##### Data records #####

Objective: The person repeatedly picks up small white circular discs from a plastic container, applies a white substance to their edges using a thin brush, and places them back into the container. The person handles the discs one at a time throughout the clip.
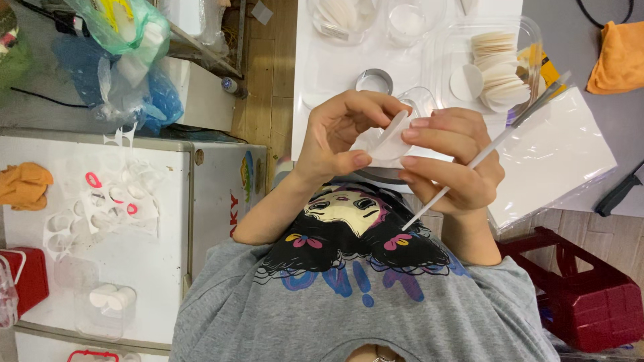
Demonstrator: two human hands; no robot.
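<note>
My left hand (339, 134) and my right hand (453, 161) meet above my grey printed shirt. Together they pinch a soft white round disc (389, 141), which is bent between the fingertips. My right hand also grips a thin white stick (469, 167) that runs diagonally from near my shirt up to its grey end at the upper right. A stack of similar white discs (500, 67) lies in a clear plastic tray (530, 33) just beyond my right hand.
A metal ring (374, 80) and clear cups stand on the white tabletop (322, 67). A clear plastic sheet (557, 154) lies to the right, with an orange cloth (620, 57) and a black handle (620, 191) beyond. A red stool (583, 288) stands at the lower right. A white cabinet (134, 241) is on the left.
</note>
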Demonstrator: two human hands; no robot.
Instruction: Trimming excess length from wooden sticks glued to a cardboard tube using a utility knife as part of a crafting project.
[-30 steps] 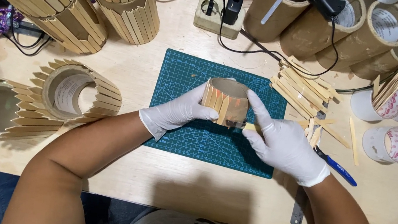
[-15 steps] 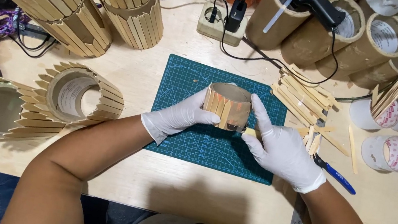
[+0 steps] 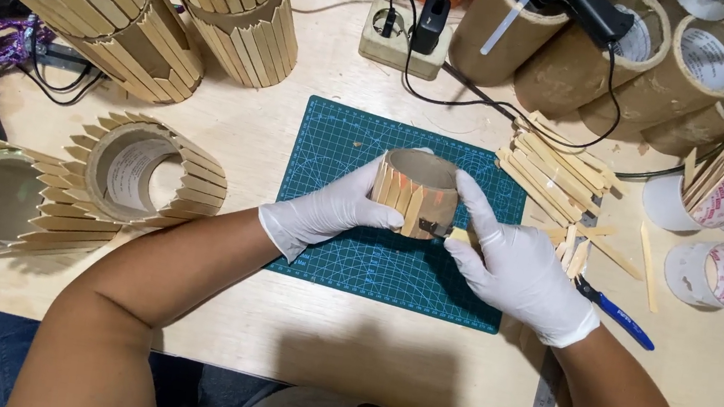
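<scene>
Over the green cutting mat [image 3: 346, 257] at the middle of the wooden table [image 3: 273, 331] we hold a short cardboard tube [image 3: 416, 192], partly clad in flat wooden sticks; it sits between our two gloved hands, touching both, so neither hand is nearer than the other; our left hand [image 3: 324, 213] is closed around its left side, fingers curled along the clad wall; our right hand [image 3: 515, 268] grips the right side, index finger laid up over the rim and thumb pressing low on the wall, where a stick end seems to sit under it, though we cannot tell for sure; the tube stands nearly upright, its axis tipped slightly, its open mouth pointing up and a little away from us; loose wooden sticks [image 3: 554, 172] lie just right of the mat; two finished stick-clad rings [image 3: 145, 172] rest well apart at the left; a glue gun [image 3: 580, 5] sits on the bare tubes [image 3: 672, 76] beyond.
</scene>
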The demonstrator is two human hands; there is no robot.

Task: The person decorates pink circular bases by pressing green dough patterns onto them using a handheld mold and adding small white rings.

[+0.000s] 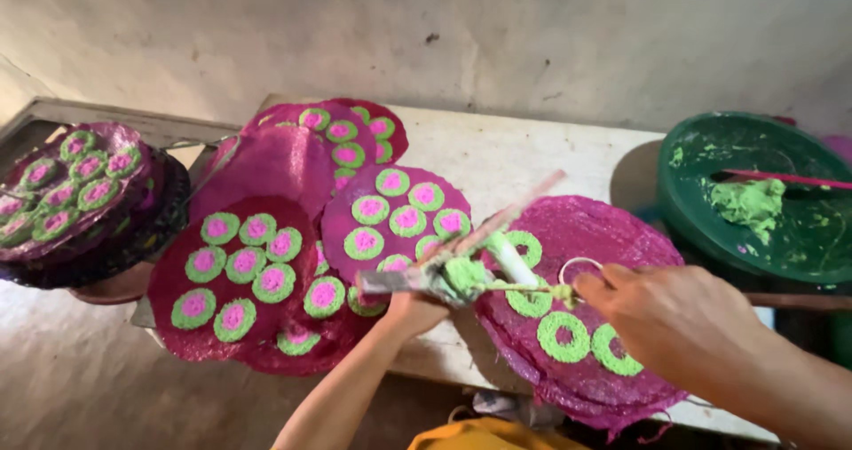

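Fingers (596, 288) over magenta disc's (612, 228) near edge

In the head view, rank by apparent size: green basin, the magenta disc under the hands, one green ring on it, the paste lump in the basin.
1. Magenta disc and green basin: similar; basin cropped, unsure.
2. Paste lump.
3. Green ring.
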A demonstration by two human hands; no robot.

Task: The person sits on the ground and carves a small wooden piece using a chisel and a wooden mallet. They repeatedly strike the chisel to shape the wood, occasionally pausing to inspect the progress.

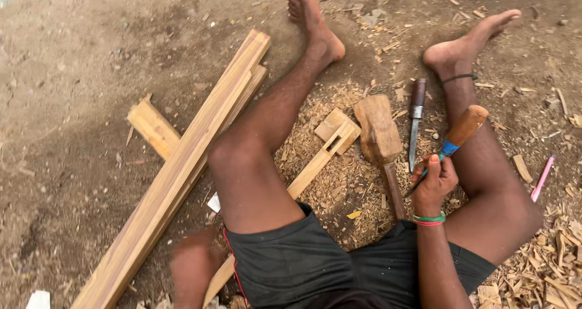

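Our right hand (434, 183) was closed around a chisel with a rounded wooden handle and blue collar (459, 133), blade angled down near the right thigh; we judged a slip could cut the leg. Our left hand (193, 266), blurred at the near left, gave no clear grip. Between the legs lay a blocky wooden mallet (379, 133), a second dark-handled chisel (416, 118) and a notched pale wooden strip (324, 154).

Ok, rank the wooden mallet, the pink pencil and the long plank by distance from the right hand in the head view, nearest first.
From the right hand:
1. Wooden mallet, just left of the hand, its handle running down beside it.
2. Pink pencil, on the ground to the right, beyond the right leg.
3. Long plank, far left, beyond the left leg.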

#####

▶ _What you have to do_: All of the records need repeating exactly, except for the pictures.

▶ _Response area_:
Objective: The person repeatedly picks up small white circular discs from a plastic container, applies a white substance to their edges using a thin brush, and places them back into the container. The person handles the discs one at a time throughout the clip.
Demonstrator: two human hands; no robot.
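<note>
My left hand (339, 134) and my right hand (453, 161) meet above my grey printed shirt. Together they pinch a soft white round disc (389, 141), which is bent between the fingertips. My right hand also grips a thin white stick (469, 167) that runs diagonally from near my shirt up to its grey end at the upper right. A stack of similar white discs (500, 67) lies in a clear plastic tray (530, 33) just beyond my right hand.
A metal ring (374, 80) and clear cups stand on the white tabletop (322, 67). A clear plastic sheet (557, 154) lies to the right, with an orange cloth (620, 57) and a black handle (620, 191) beyond. A red stool (583, 288) stands at the lower right. A white cabinet (134, 241) is on the left.
</note>
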Demonstrator: two human hands; no robot.
Instruction: Trimming excess length from wooden sticks glued to a cardboard tube using a utility knife as part of a crafting project.
[-30 steps] 
[-15 steps] 
[+0 steps] 
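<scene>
Over the green cutting mat [image 3: 346, 257] at the middle of the wooden table [image 3: 273, 331] we hold a short cardboard tube [image 3: 416, 192], partly clad in flat wooden sticks; it sits between our two gloved hands, touching both, so neither hand is nearer than the other; our left hand [image 3: 324, 213] is closed around its left side, fingers curled along the clad wall; our right hand [image 3: 515, 268] grips the right side, index finger laid up over the rim and thumb pressing low on the wall, where a stick end seems to sit under it, though we cannot tell for sure; the tube stands nearly upright, its axis tipped slightly, its open mouth pointing up and a little away from us; loose wooden sticks [image 3: 554, 172] lie just right of the mat; two finished stick-clad rings [image 3: 145, 172] rest well apart at the left; a glue gun [image 3: 580, 5] sits on the bare tubes [image 3: 672, 76] beyond.
</scene>
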The demonstrator is two human hands; there is no robot.

Task: The person decorates pink circular bases by pressing green dough patterns onto them using a handheld mold and adding small white rings.

[+0.000s] 

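Fingers (596, 288) over magenta disc's (612, 228) near edge

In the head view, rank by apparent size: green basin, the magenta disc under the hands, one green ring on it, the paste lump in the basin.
1. Magenta disc and green basin: similar; basin cropped, unsure.
2. Paste lump.
3. Green ring.
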A demonstration by two human hands; no robot.

Task: The person sits on the ground and carves a small wooden piece using a chisel and a wooden mallet. They repeatedly strike the chisel to shape the wood, occasionally pausing to inspect the progress.


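Our right hand (434, 183) was closed around a chisel with a rounded wooden handle and blue collar (459, 133), blade angled down near the right thigh; we judged a slip could cut the leg. Our left hand (193, 266), blurred at the near left, gave no clear grip. Between the legs lay a blocky wooden mallet (379, 133), a second dark-handled chisel (416, 118) and a notched pale wooden strip (324, 154).

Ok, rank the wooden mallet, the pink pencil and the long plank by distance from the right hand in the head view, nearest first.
From the right hand:
1. Wooden mallet, just left of the hand, its handle running down beside it.
2. Pink pencil, on the ground to the right, beyond the right leg.
3. Long plank, far left, beyond the left leg.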

The output has been given in full.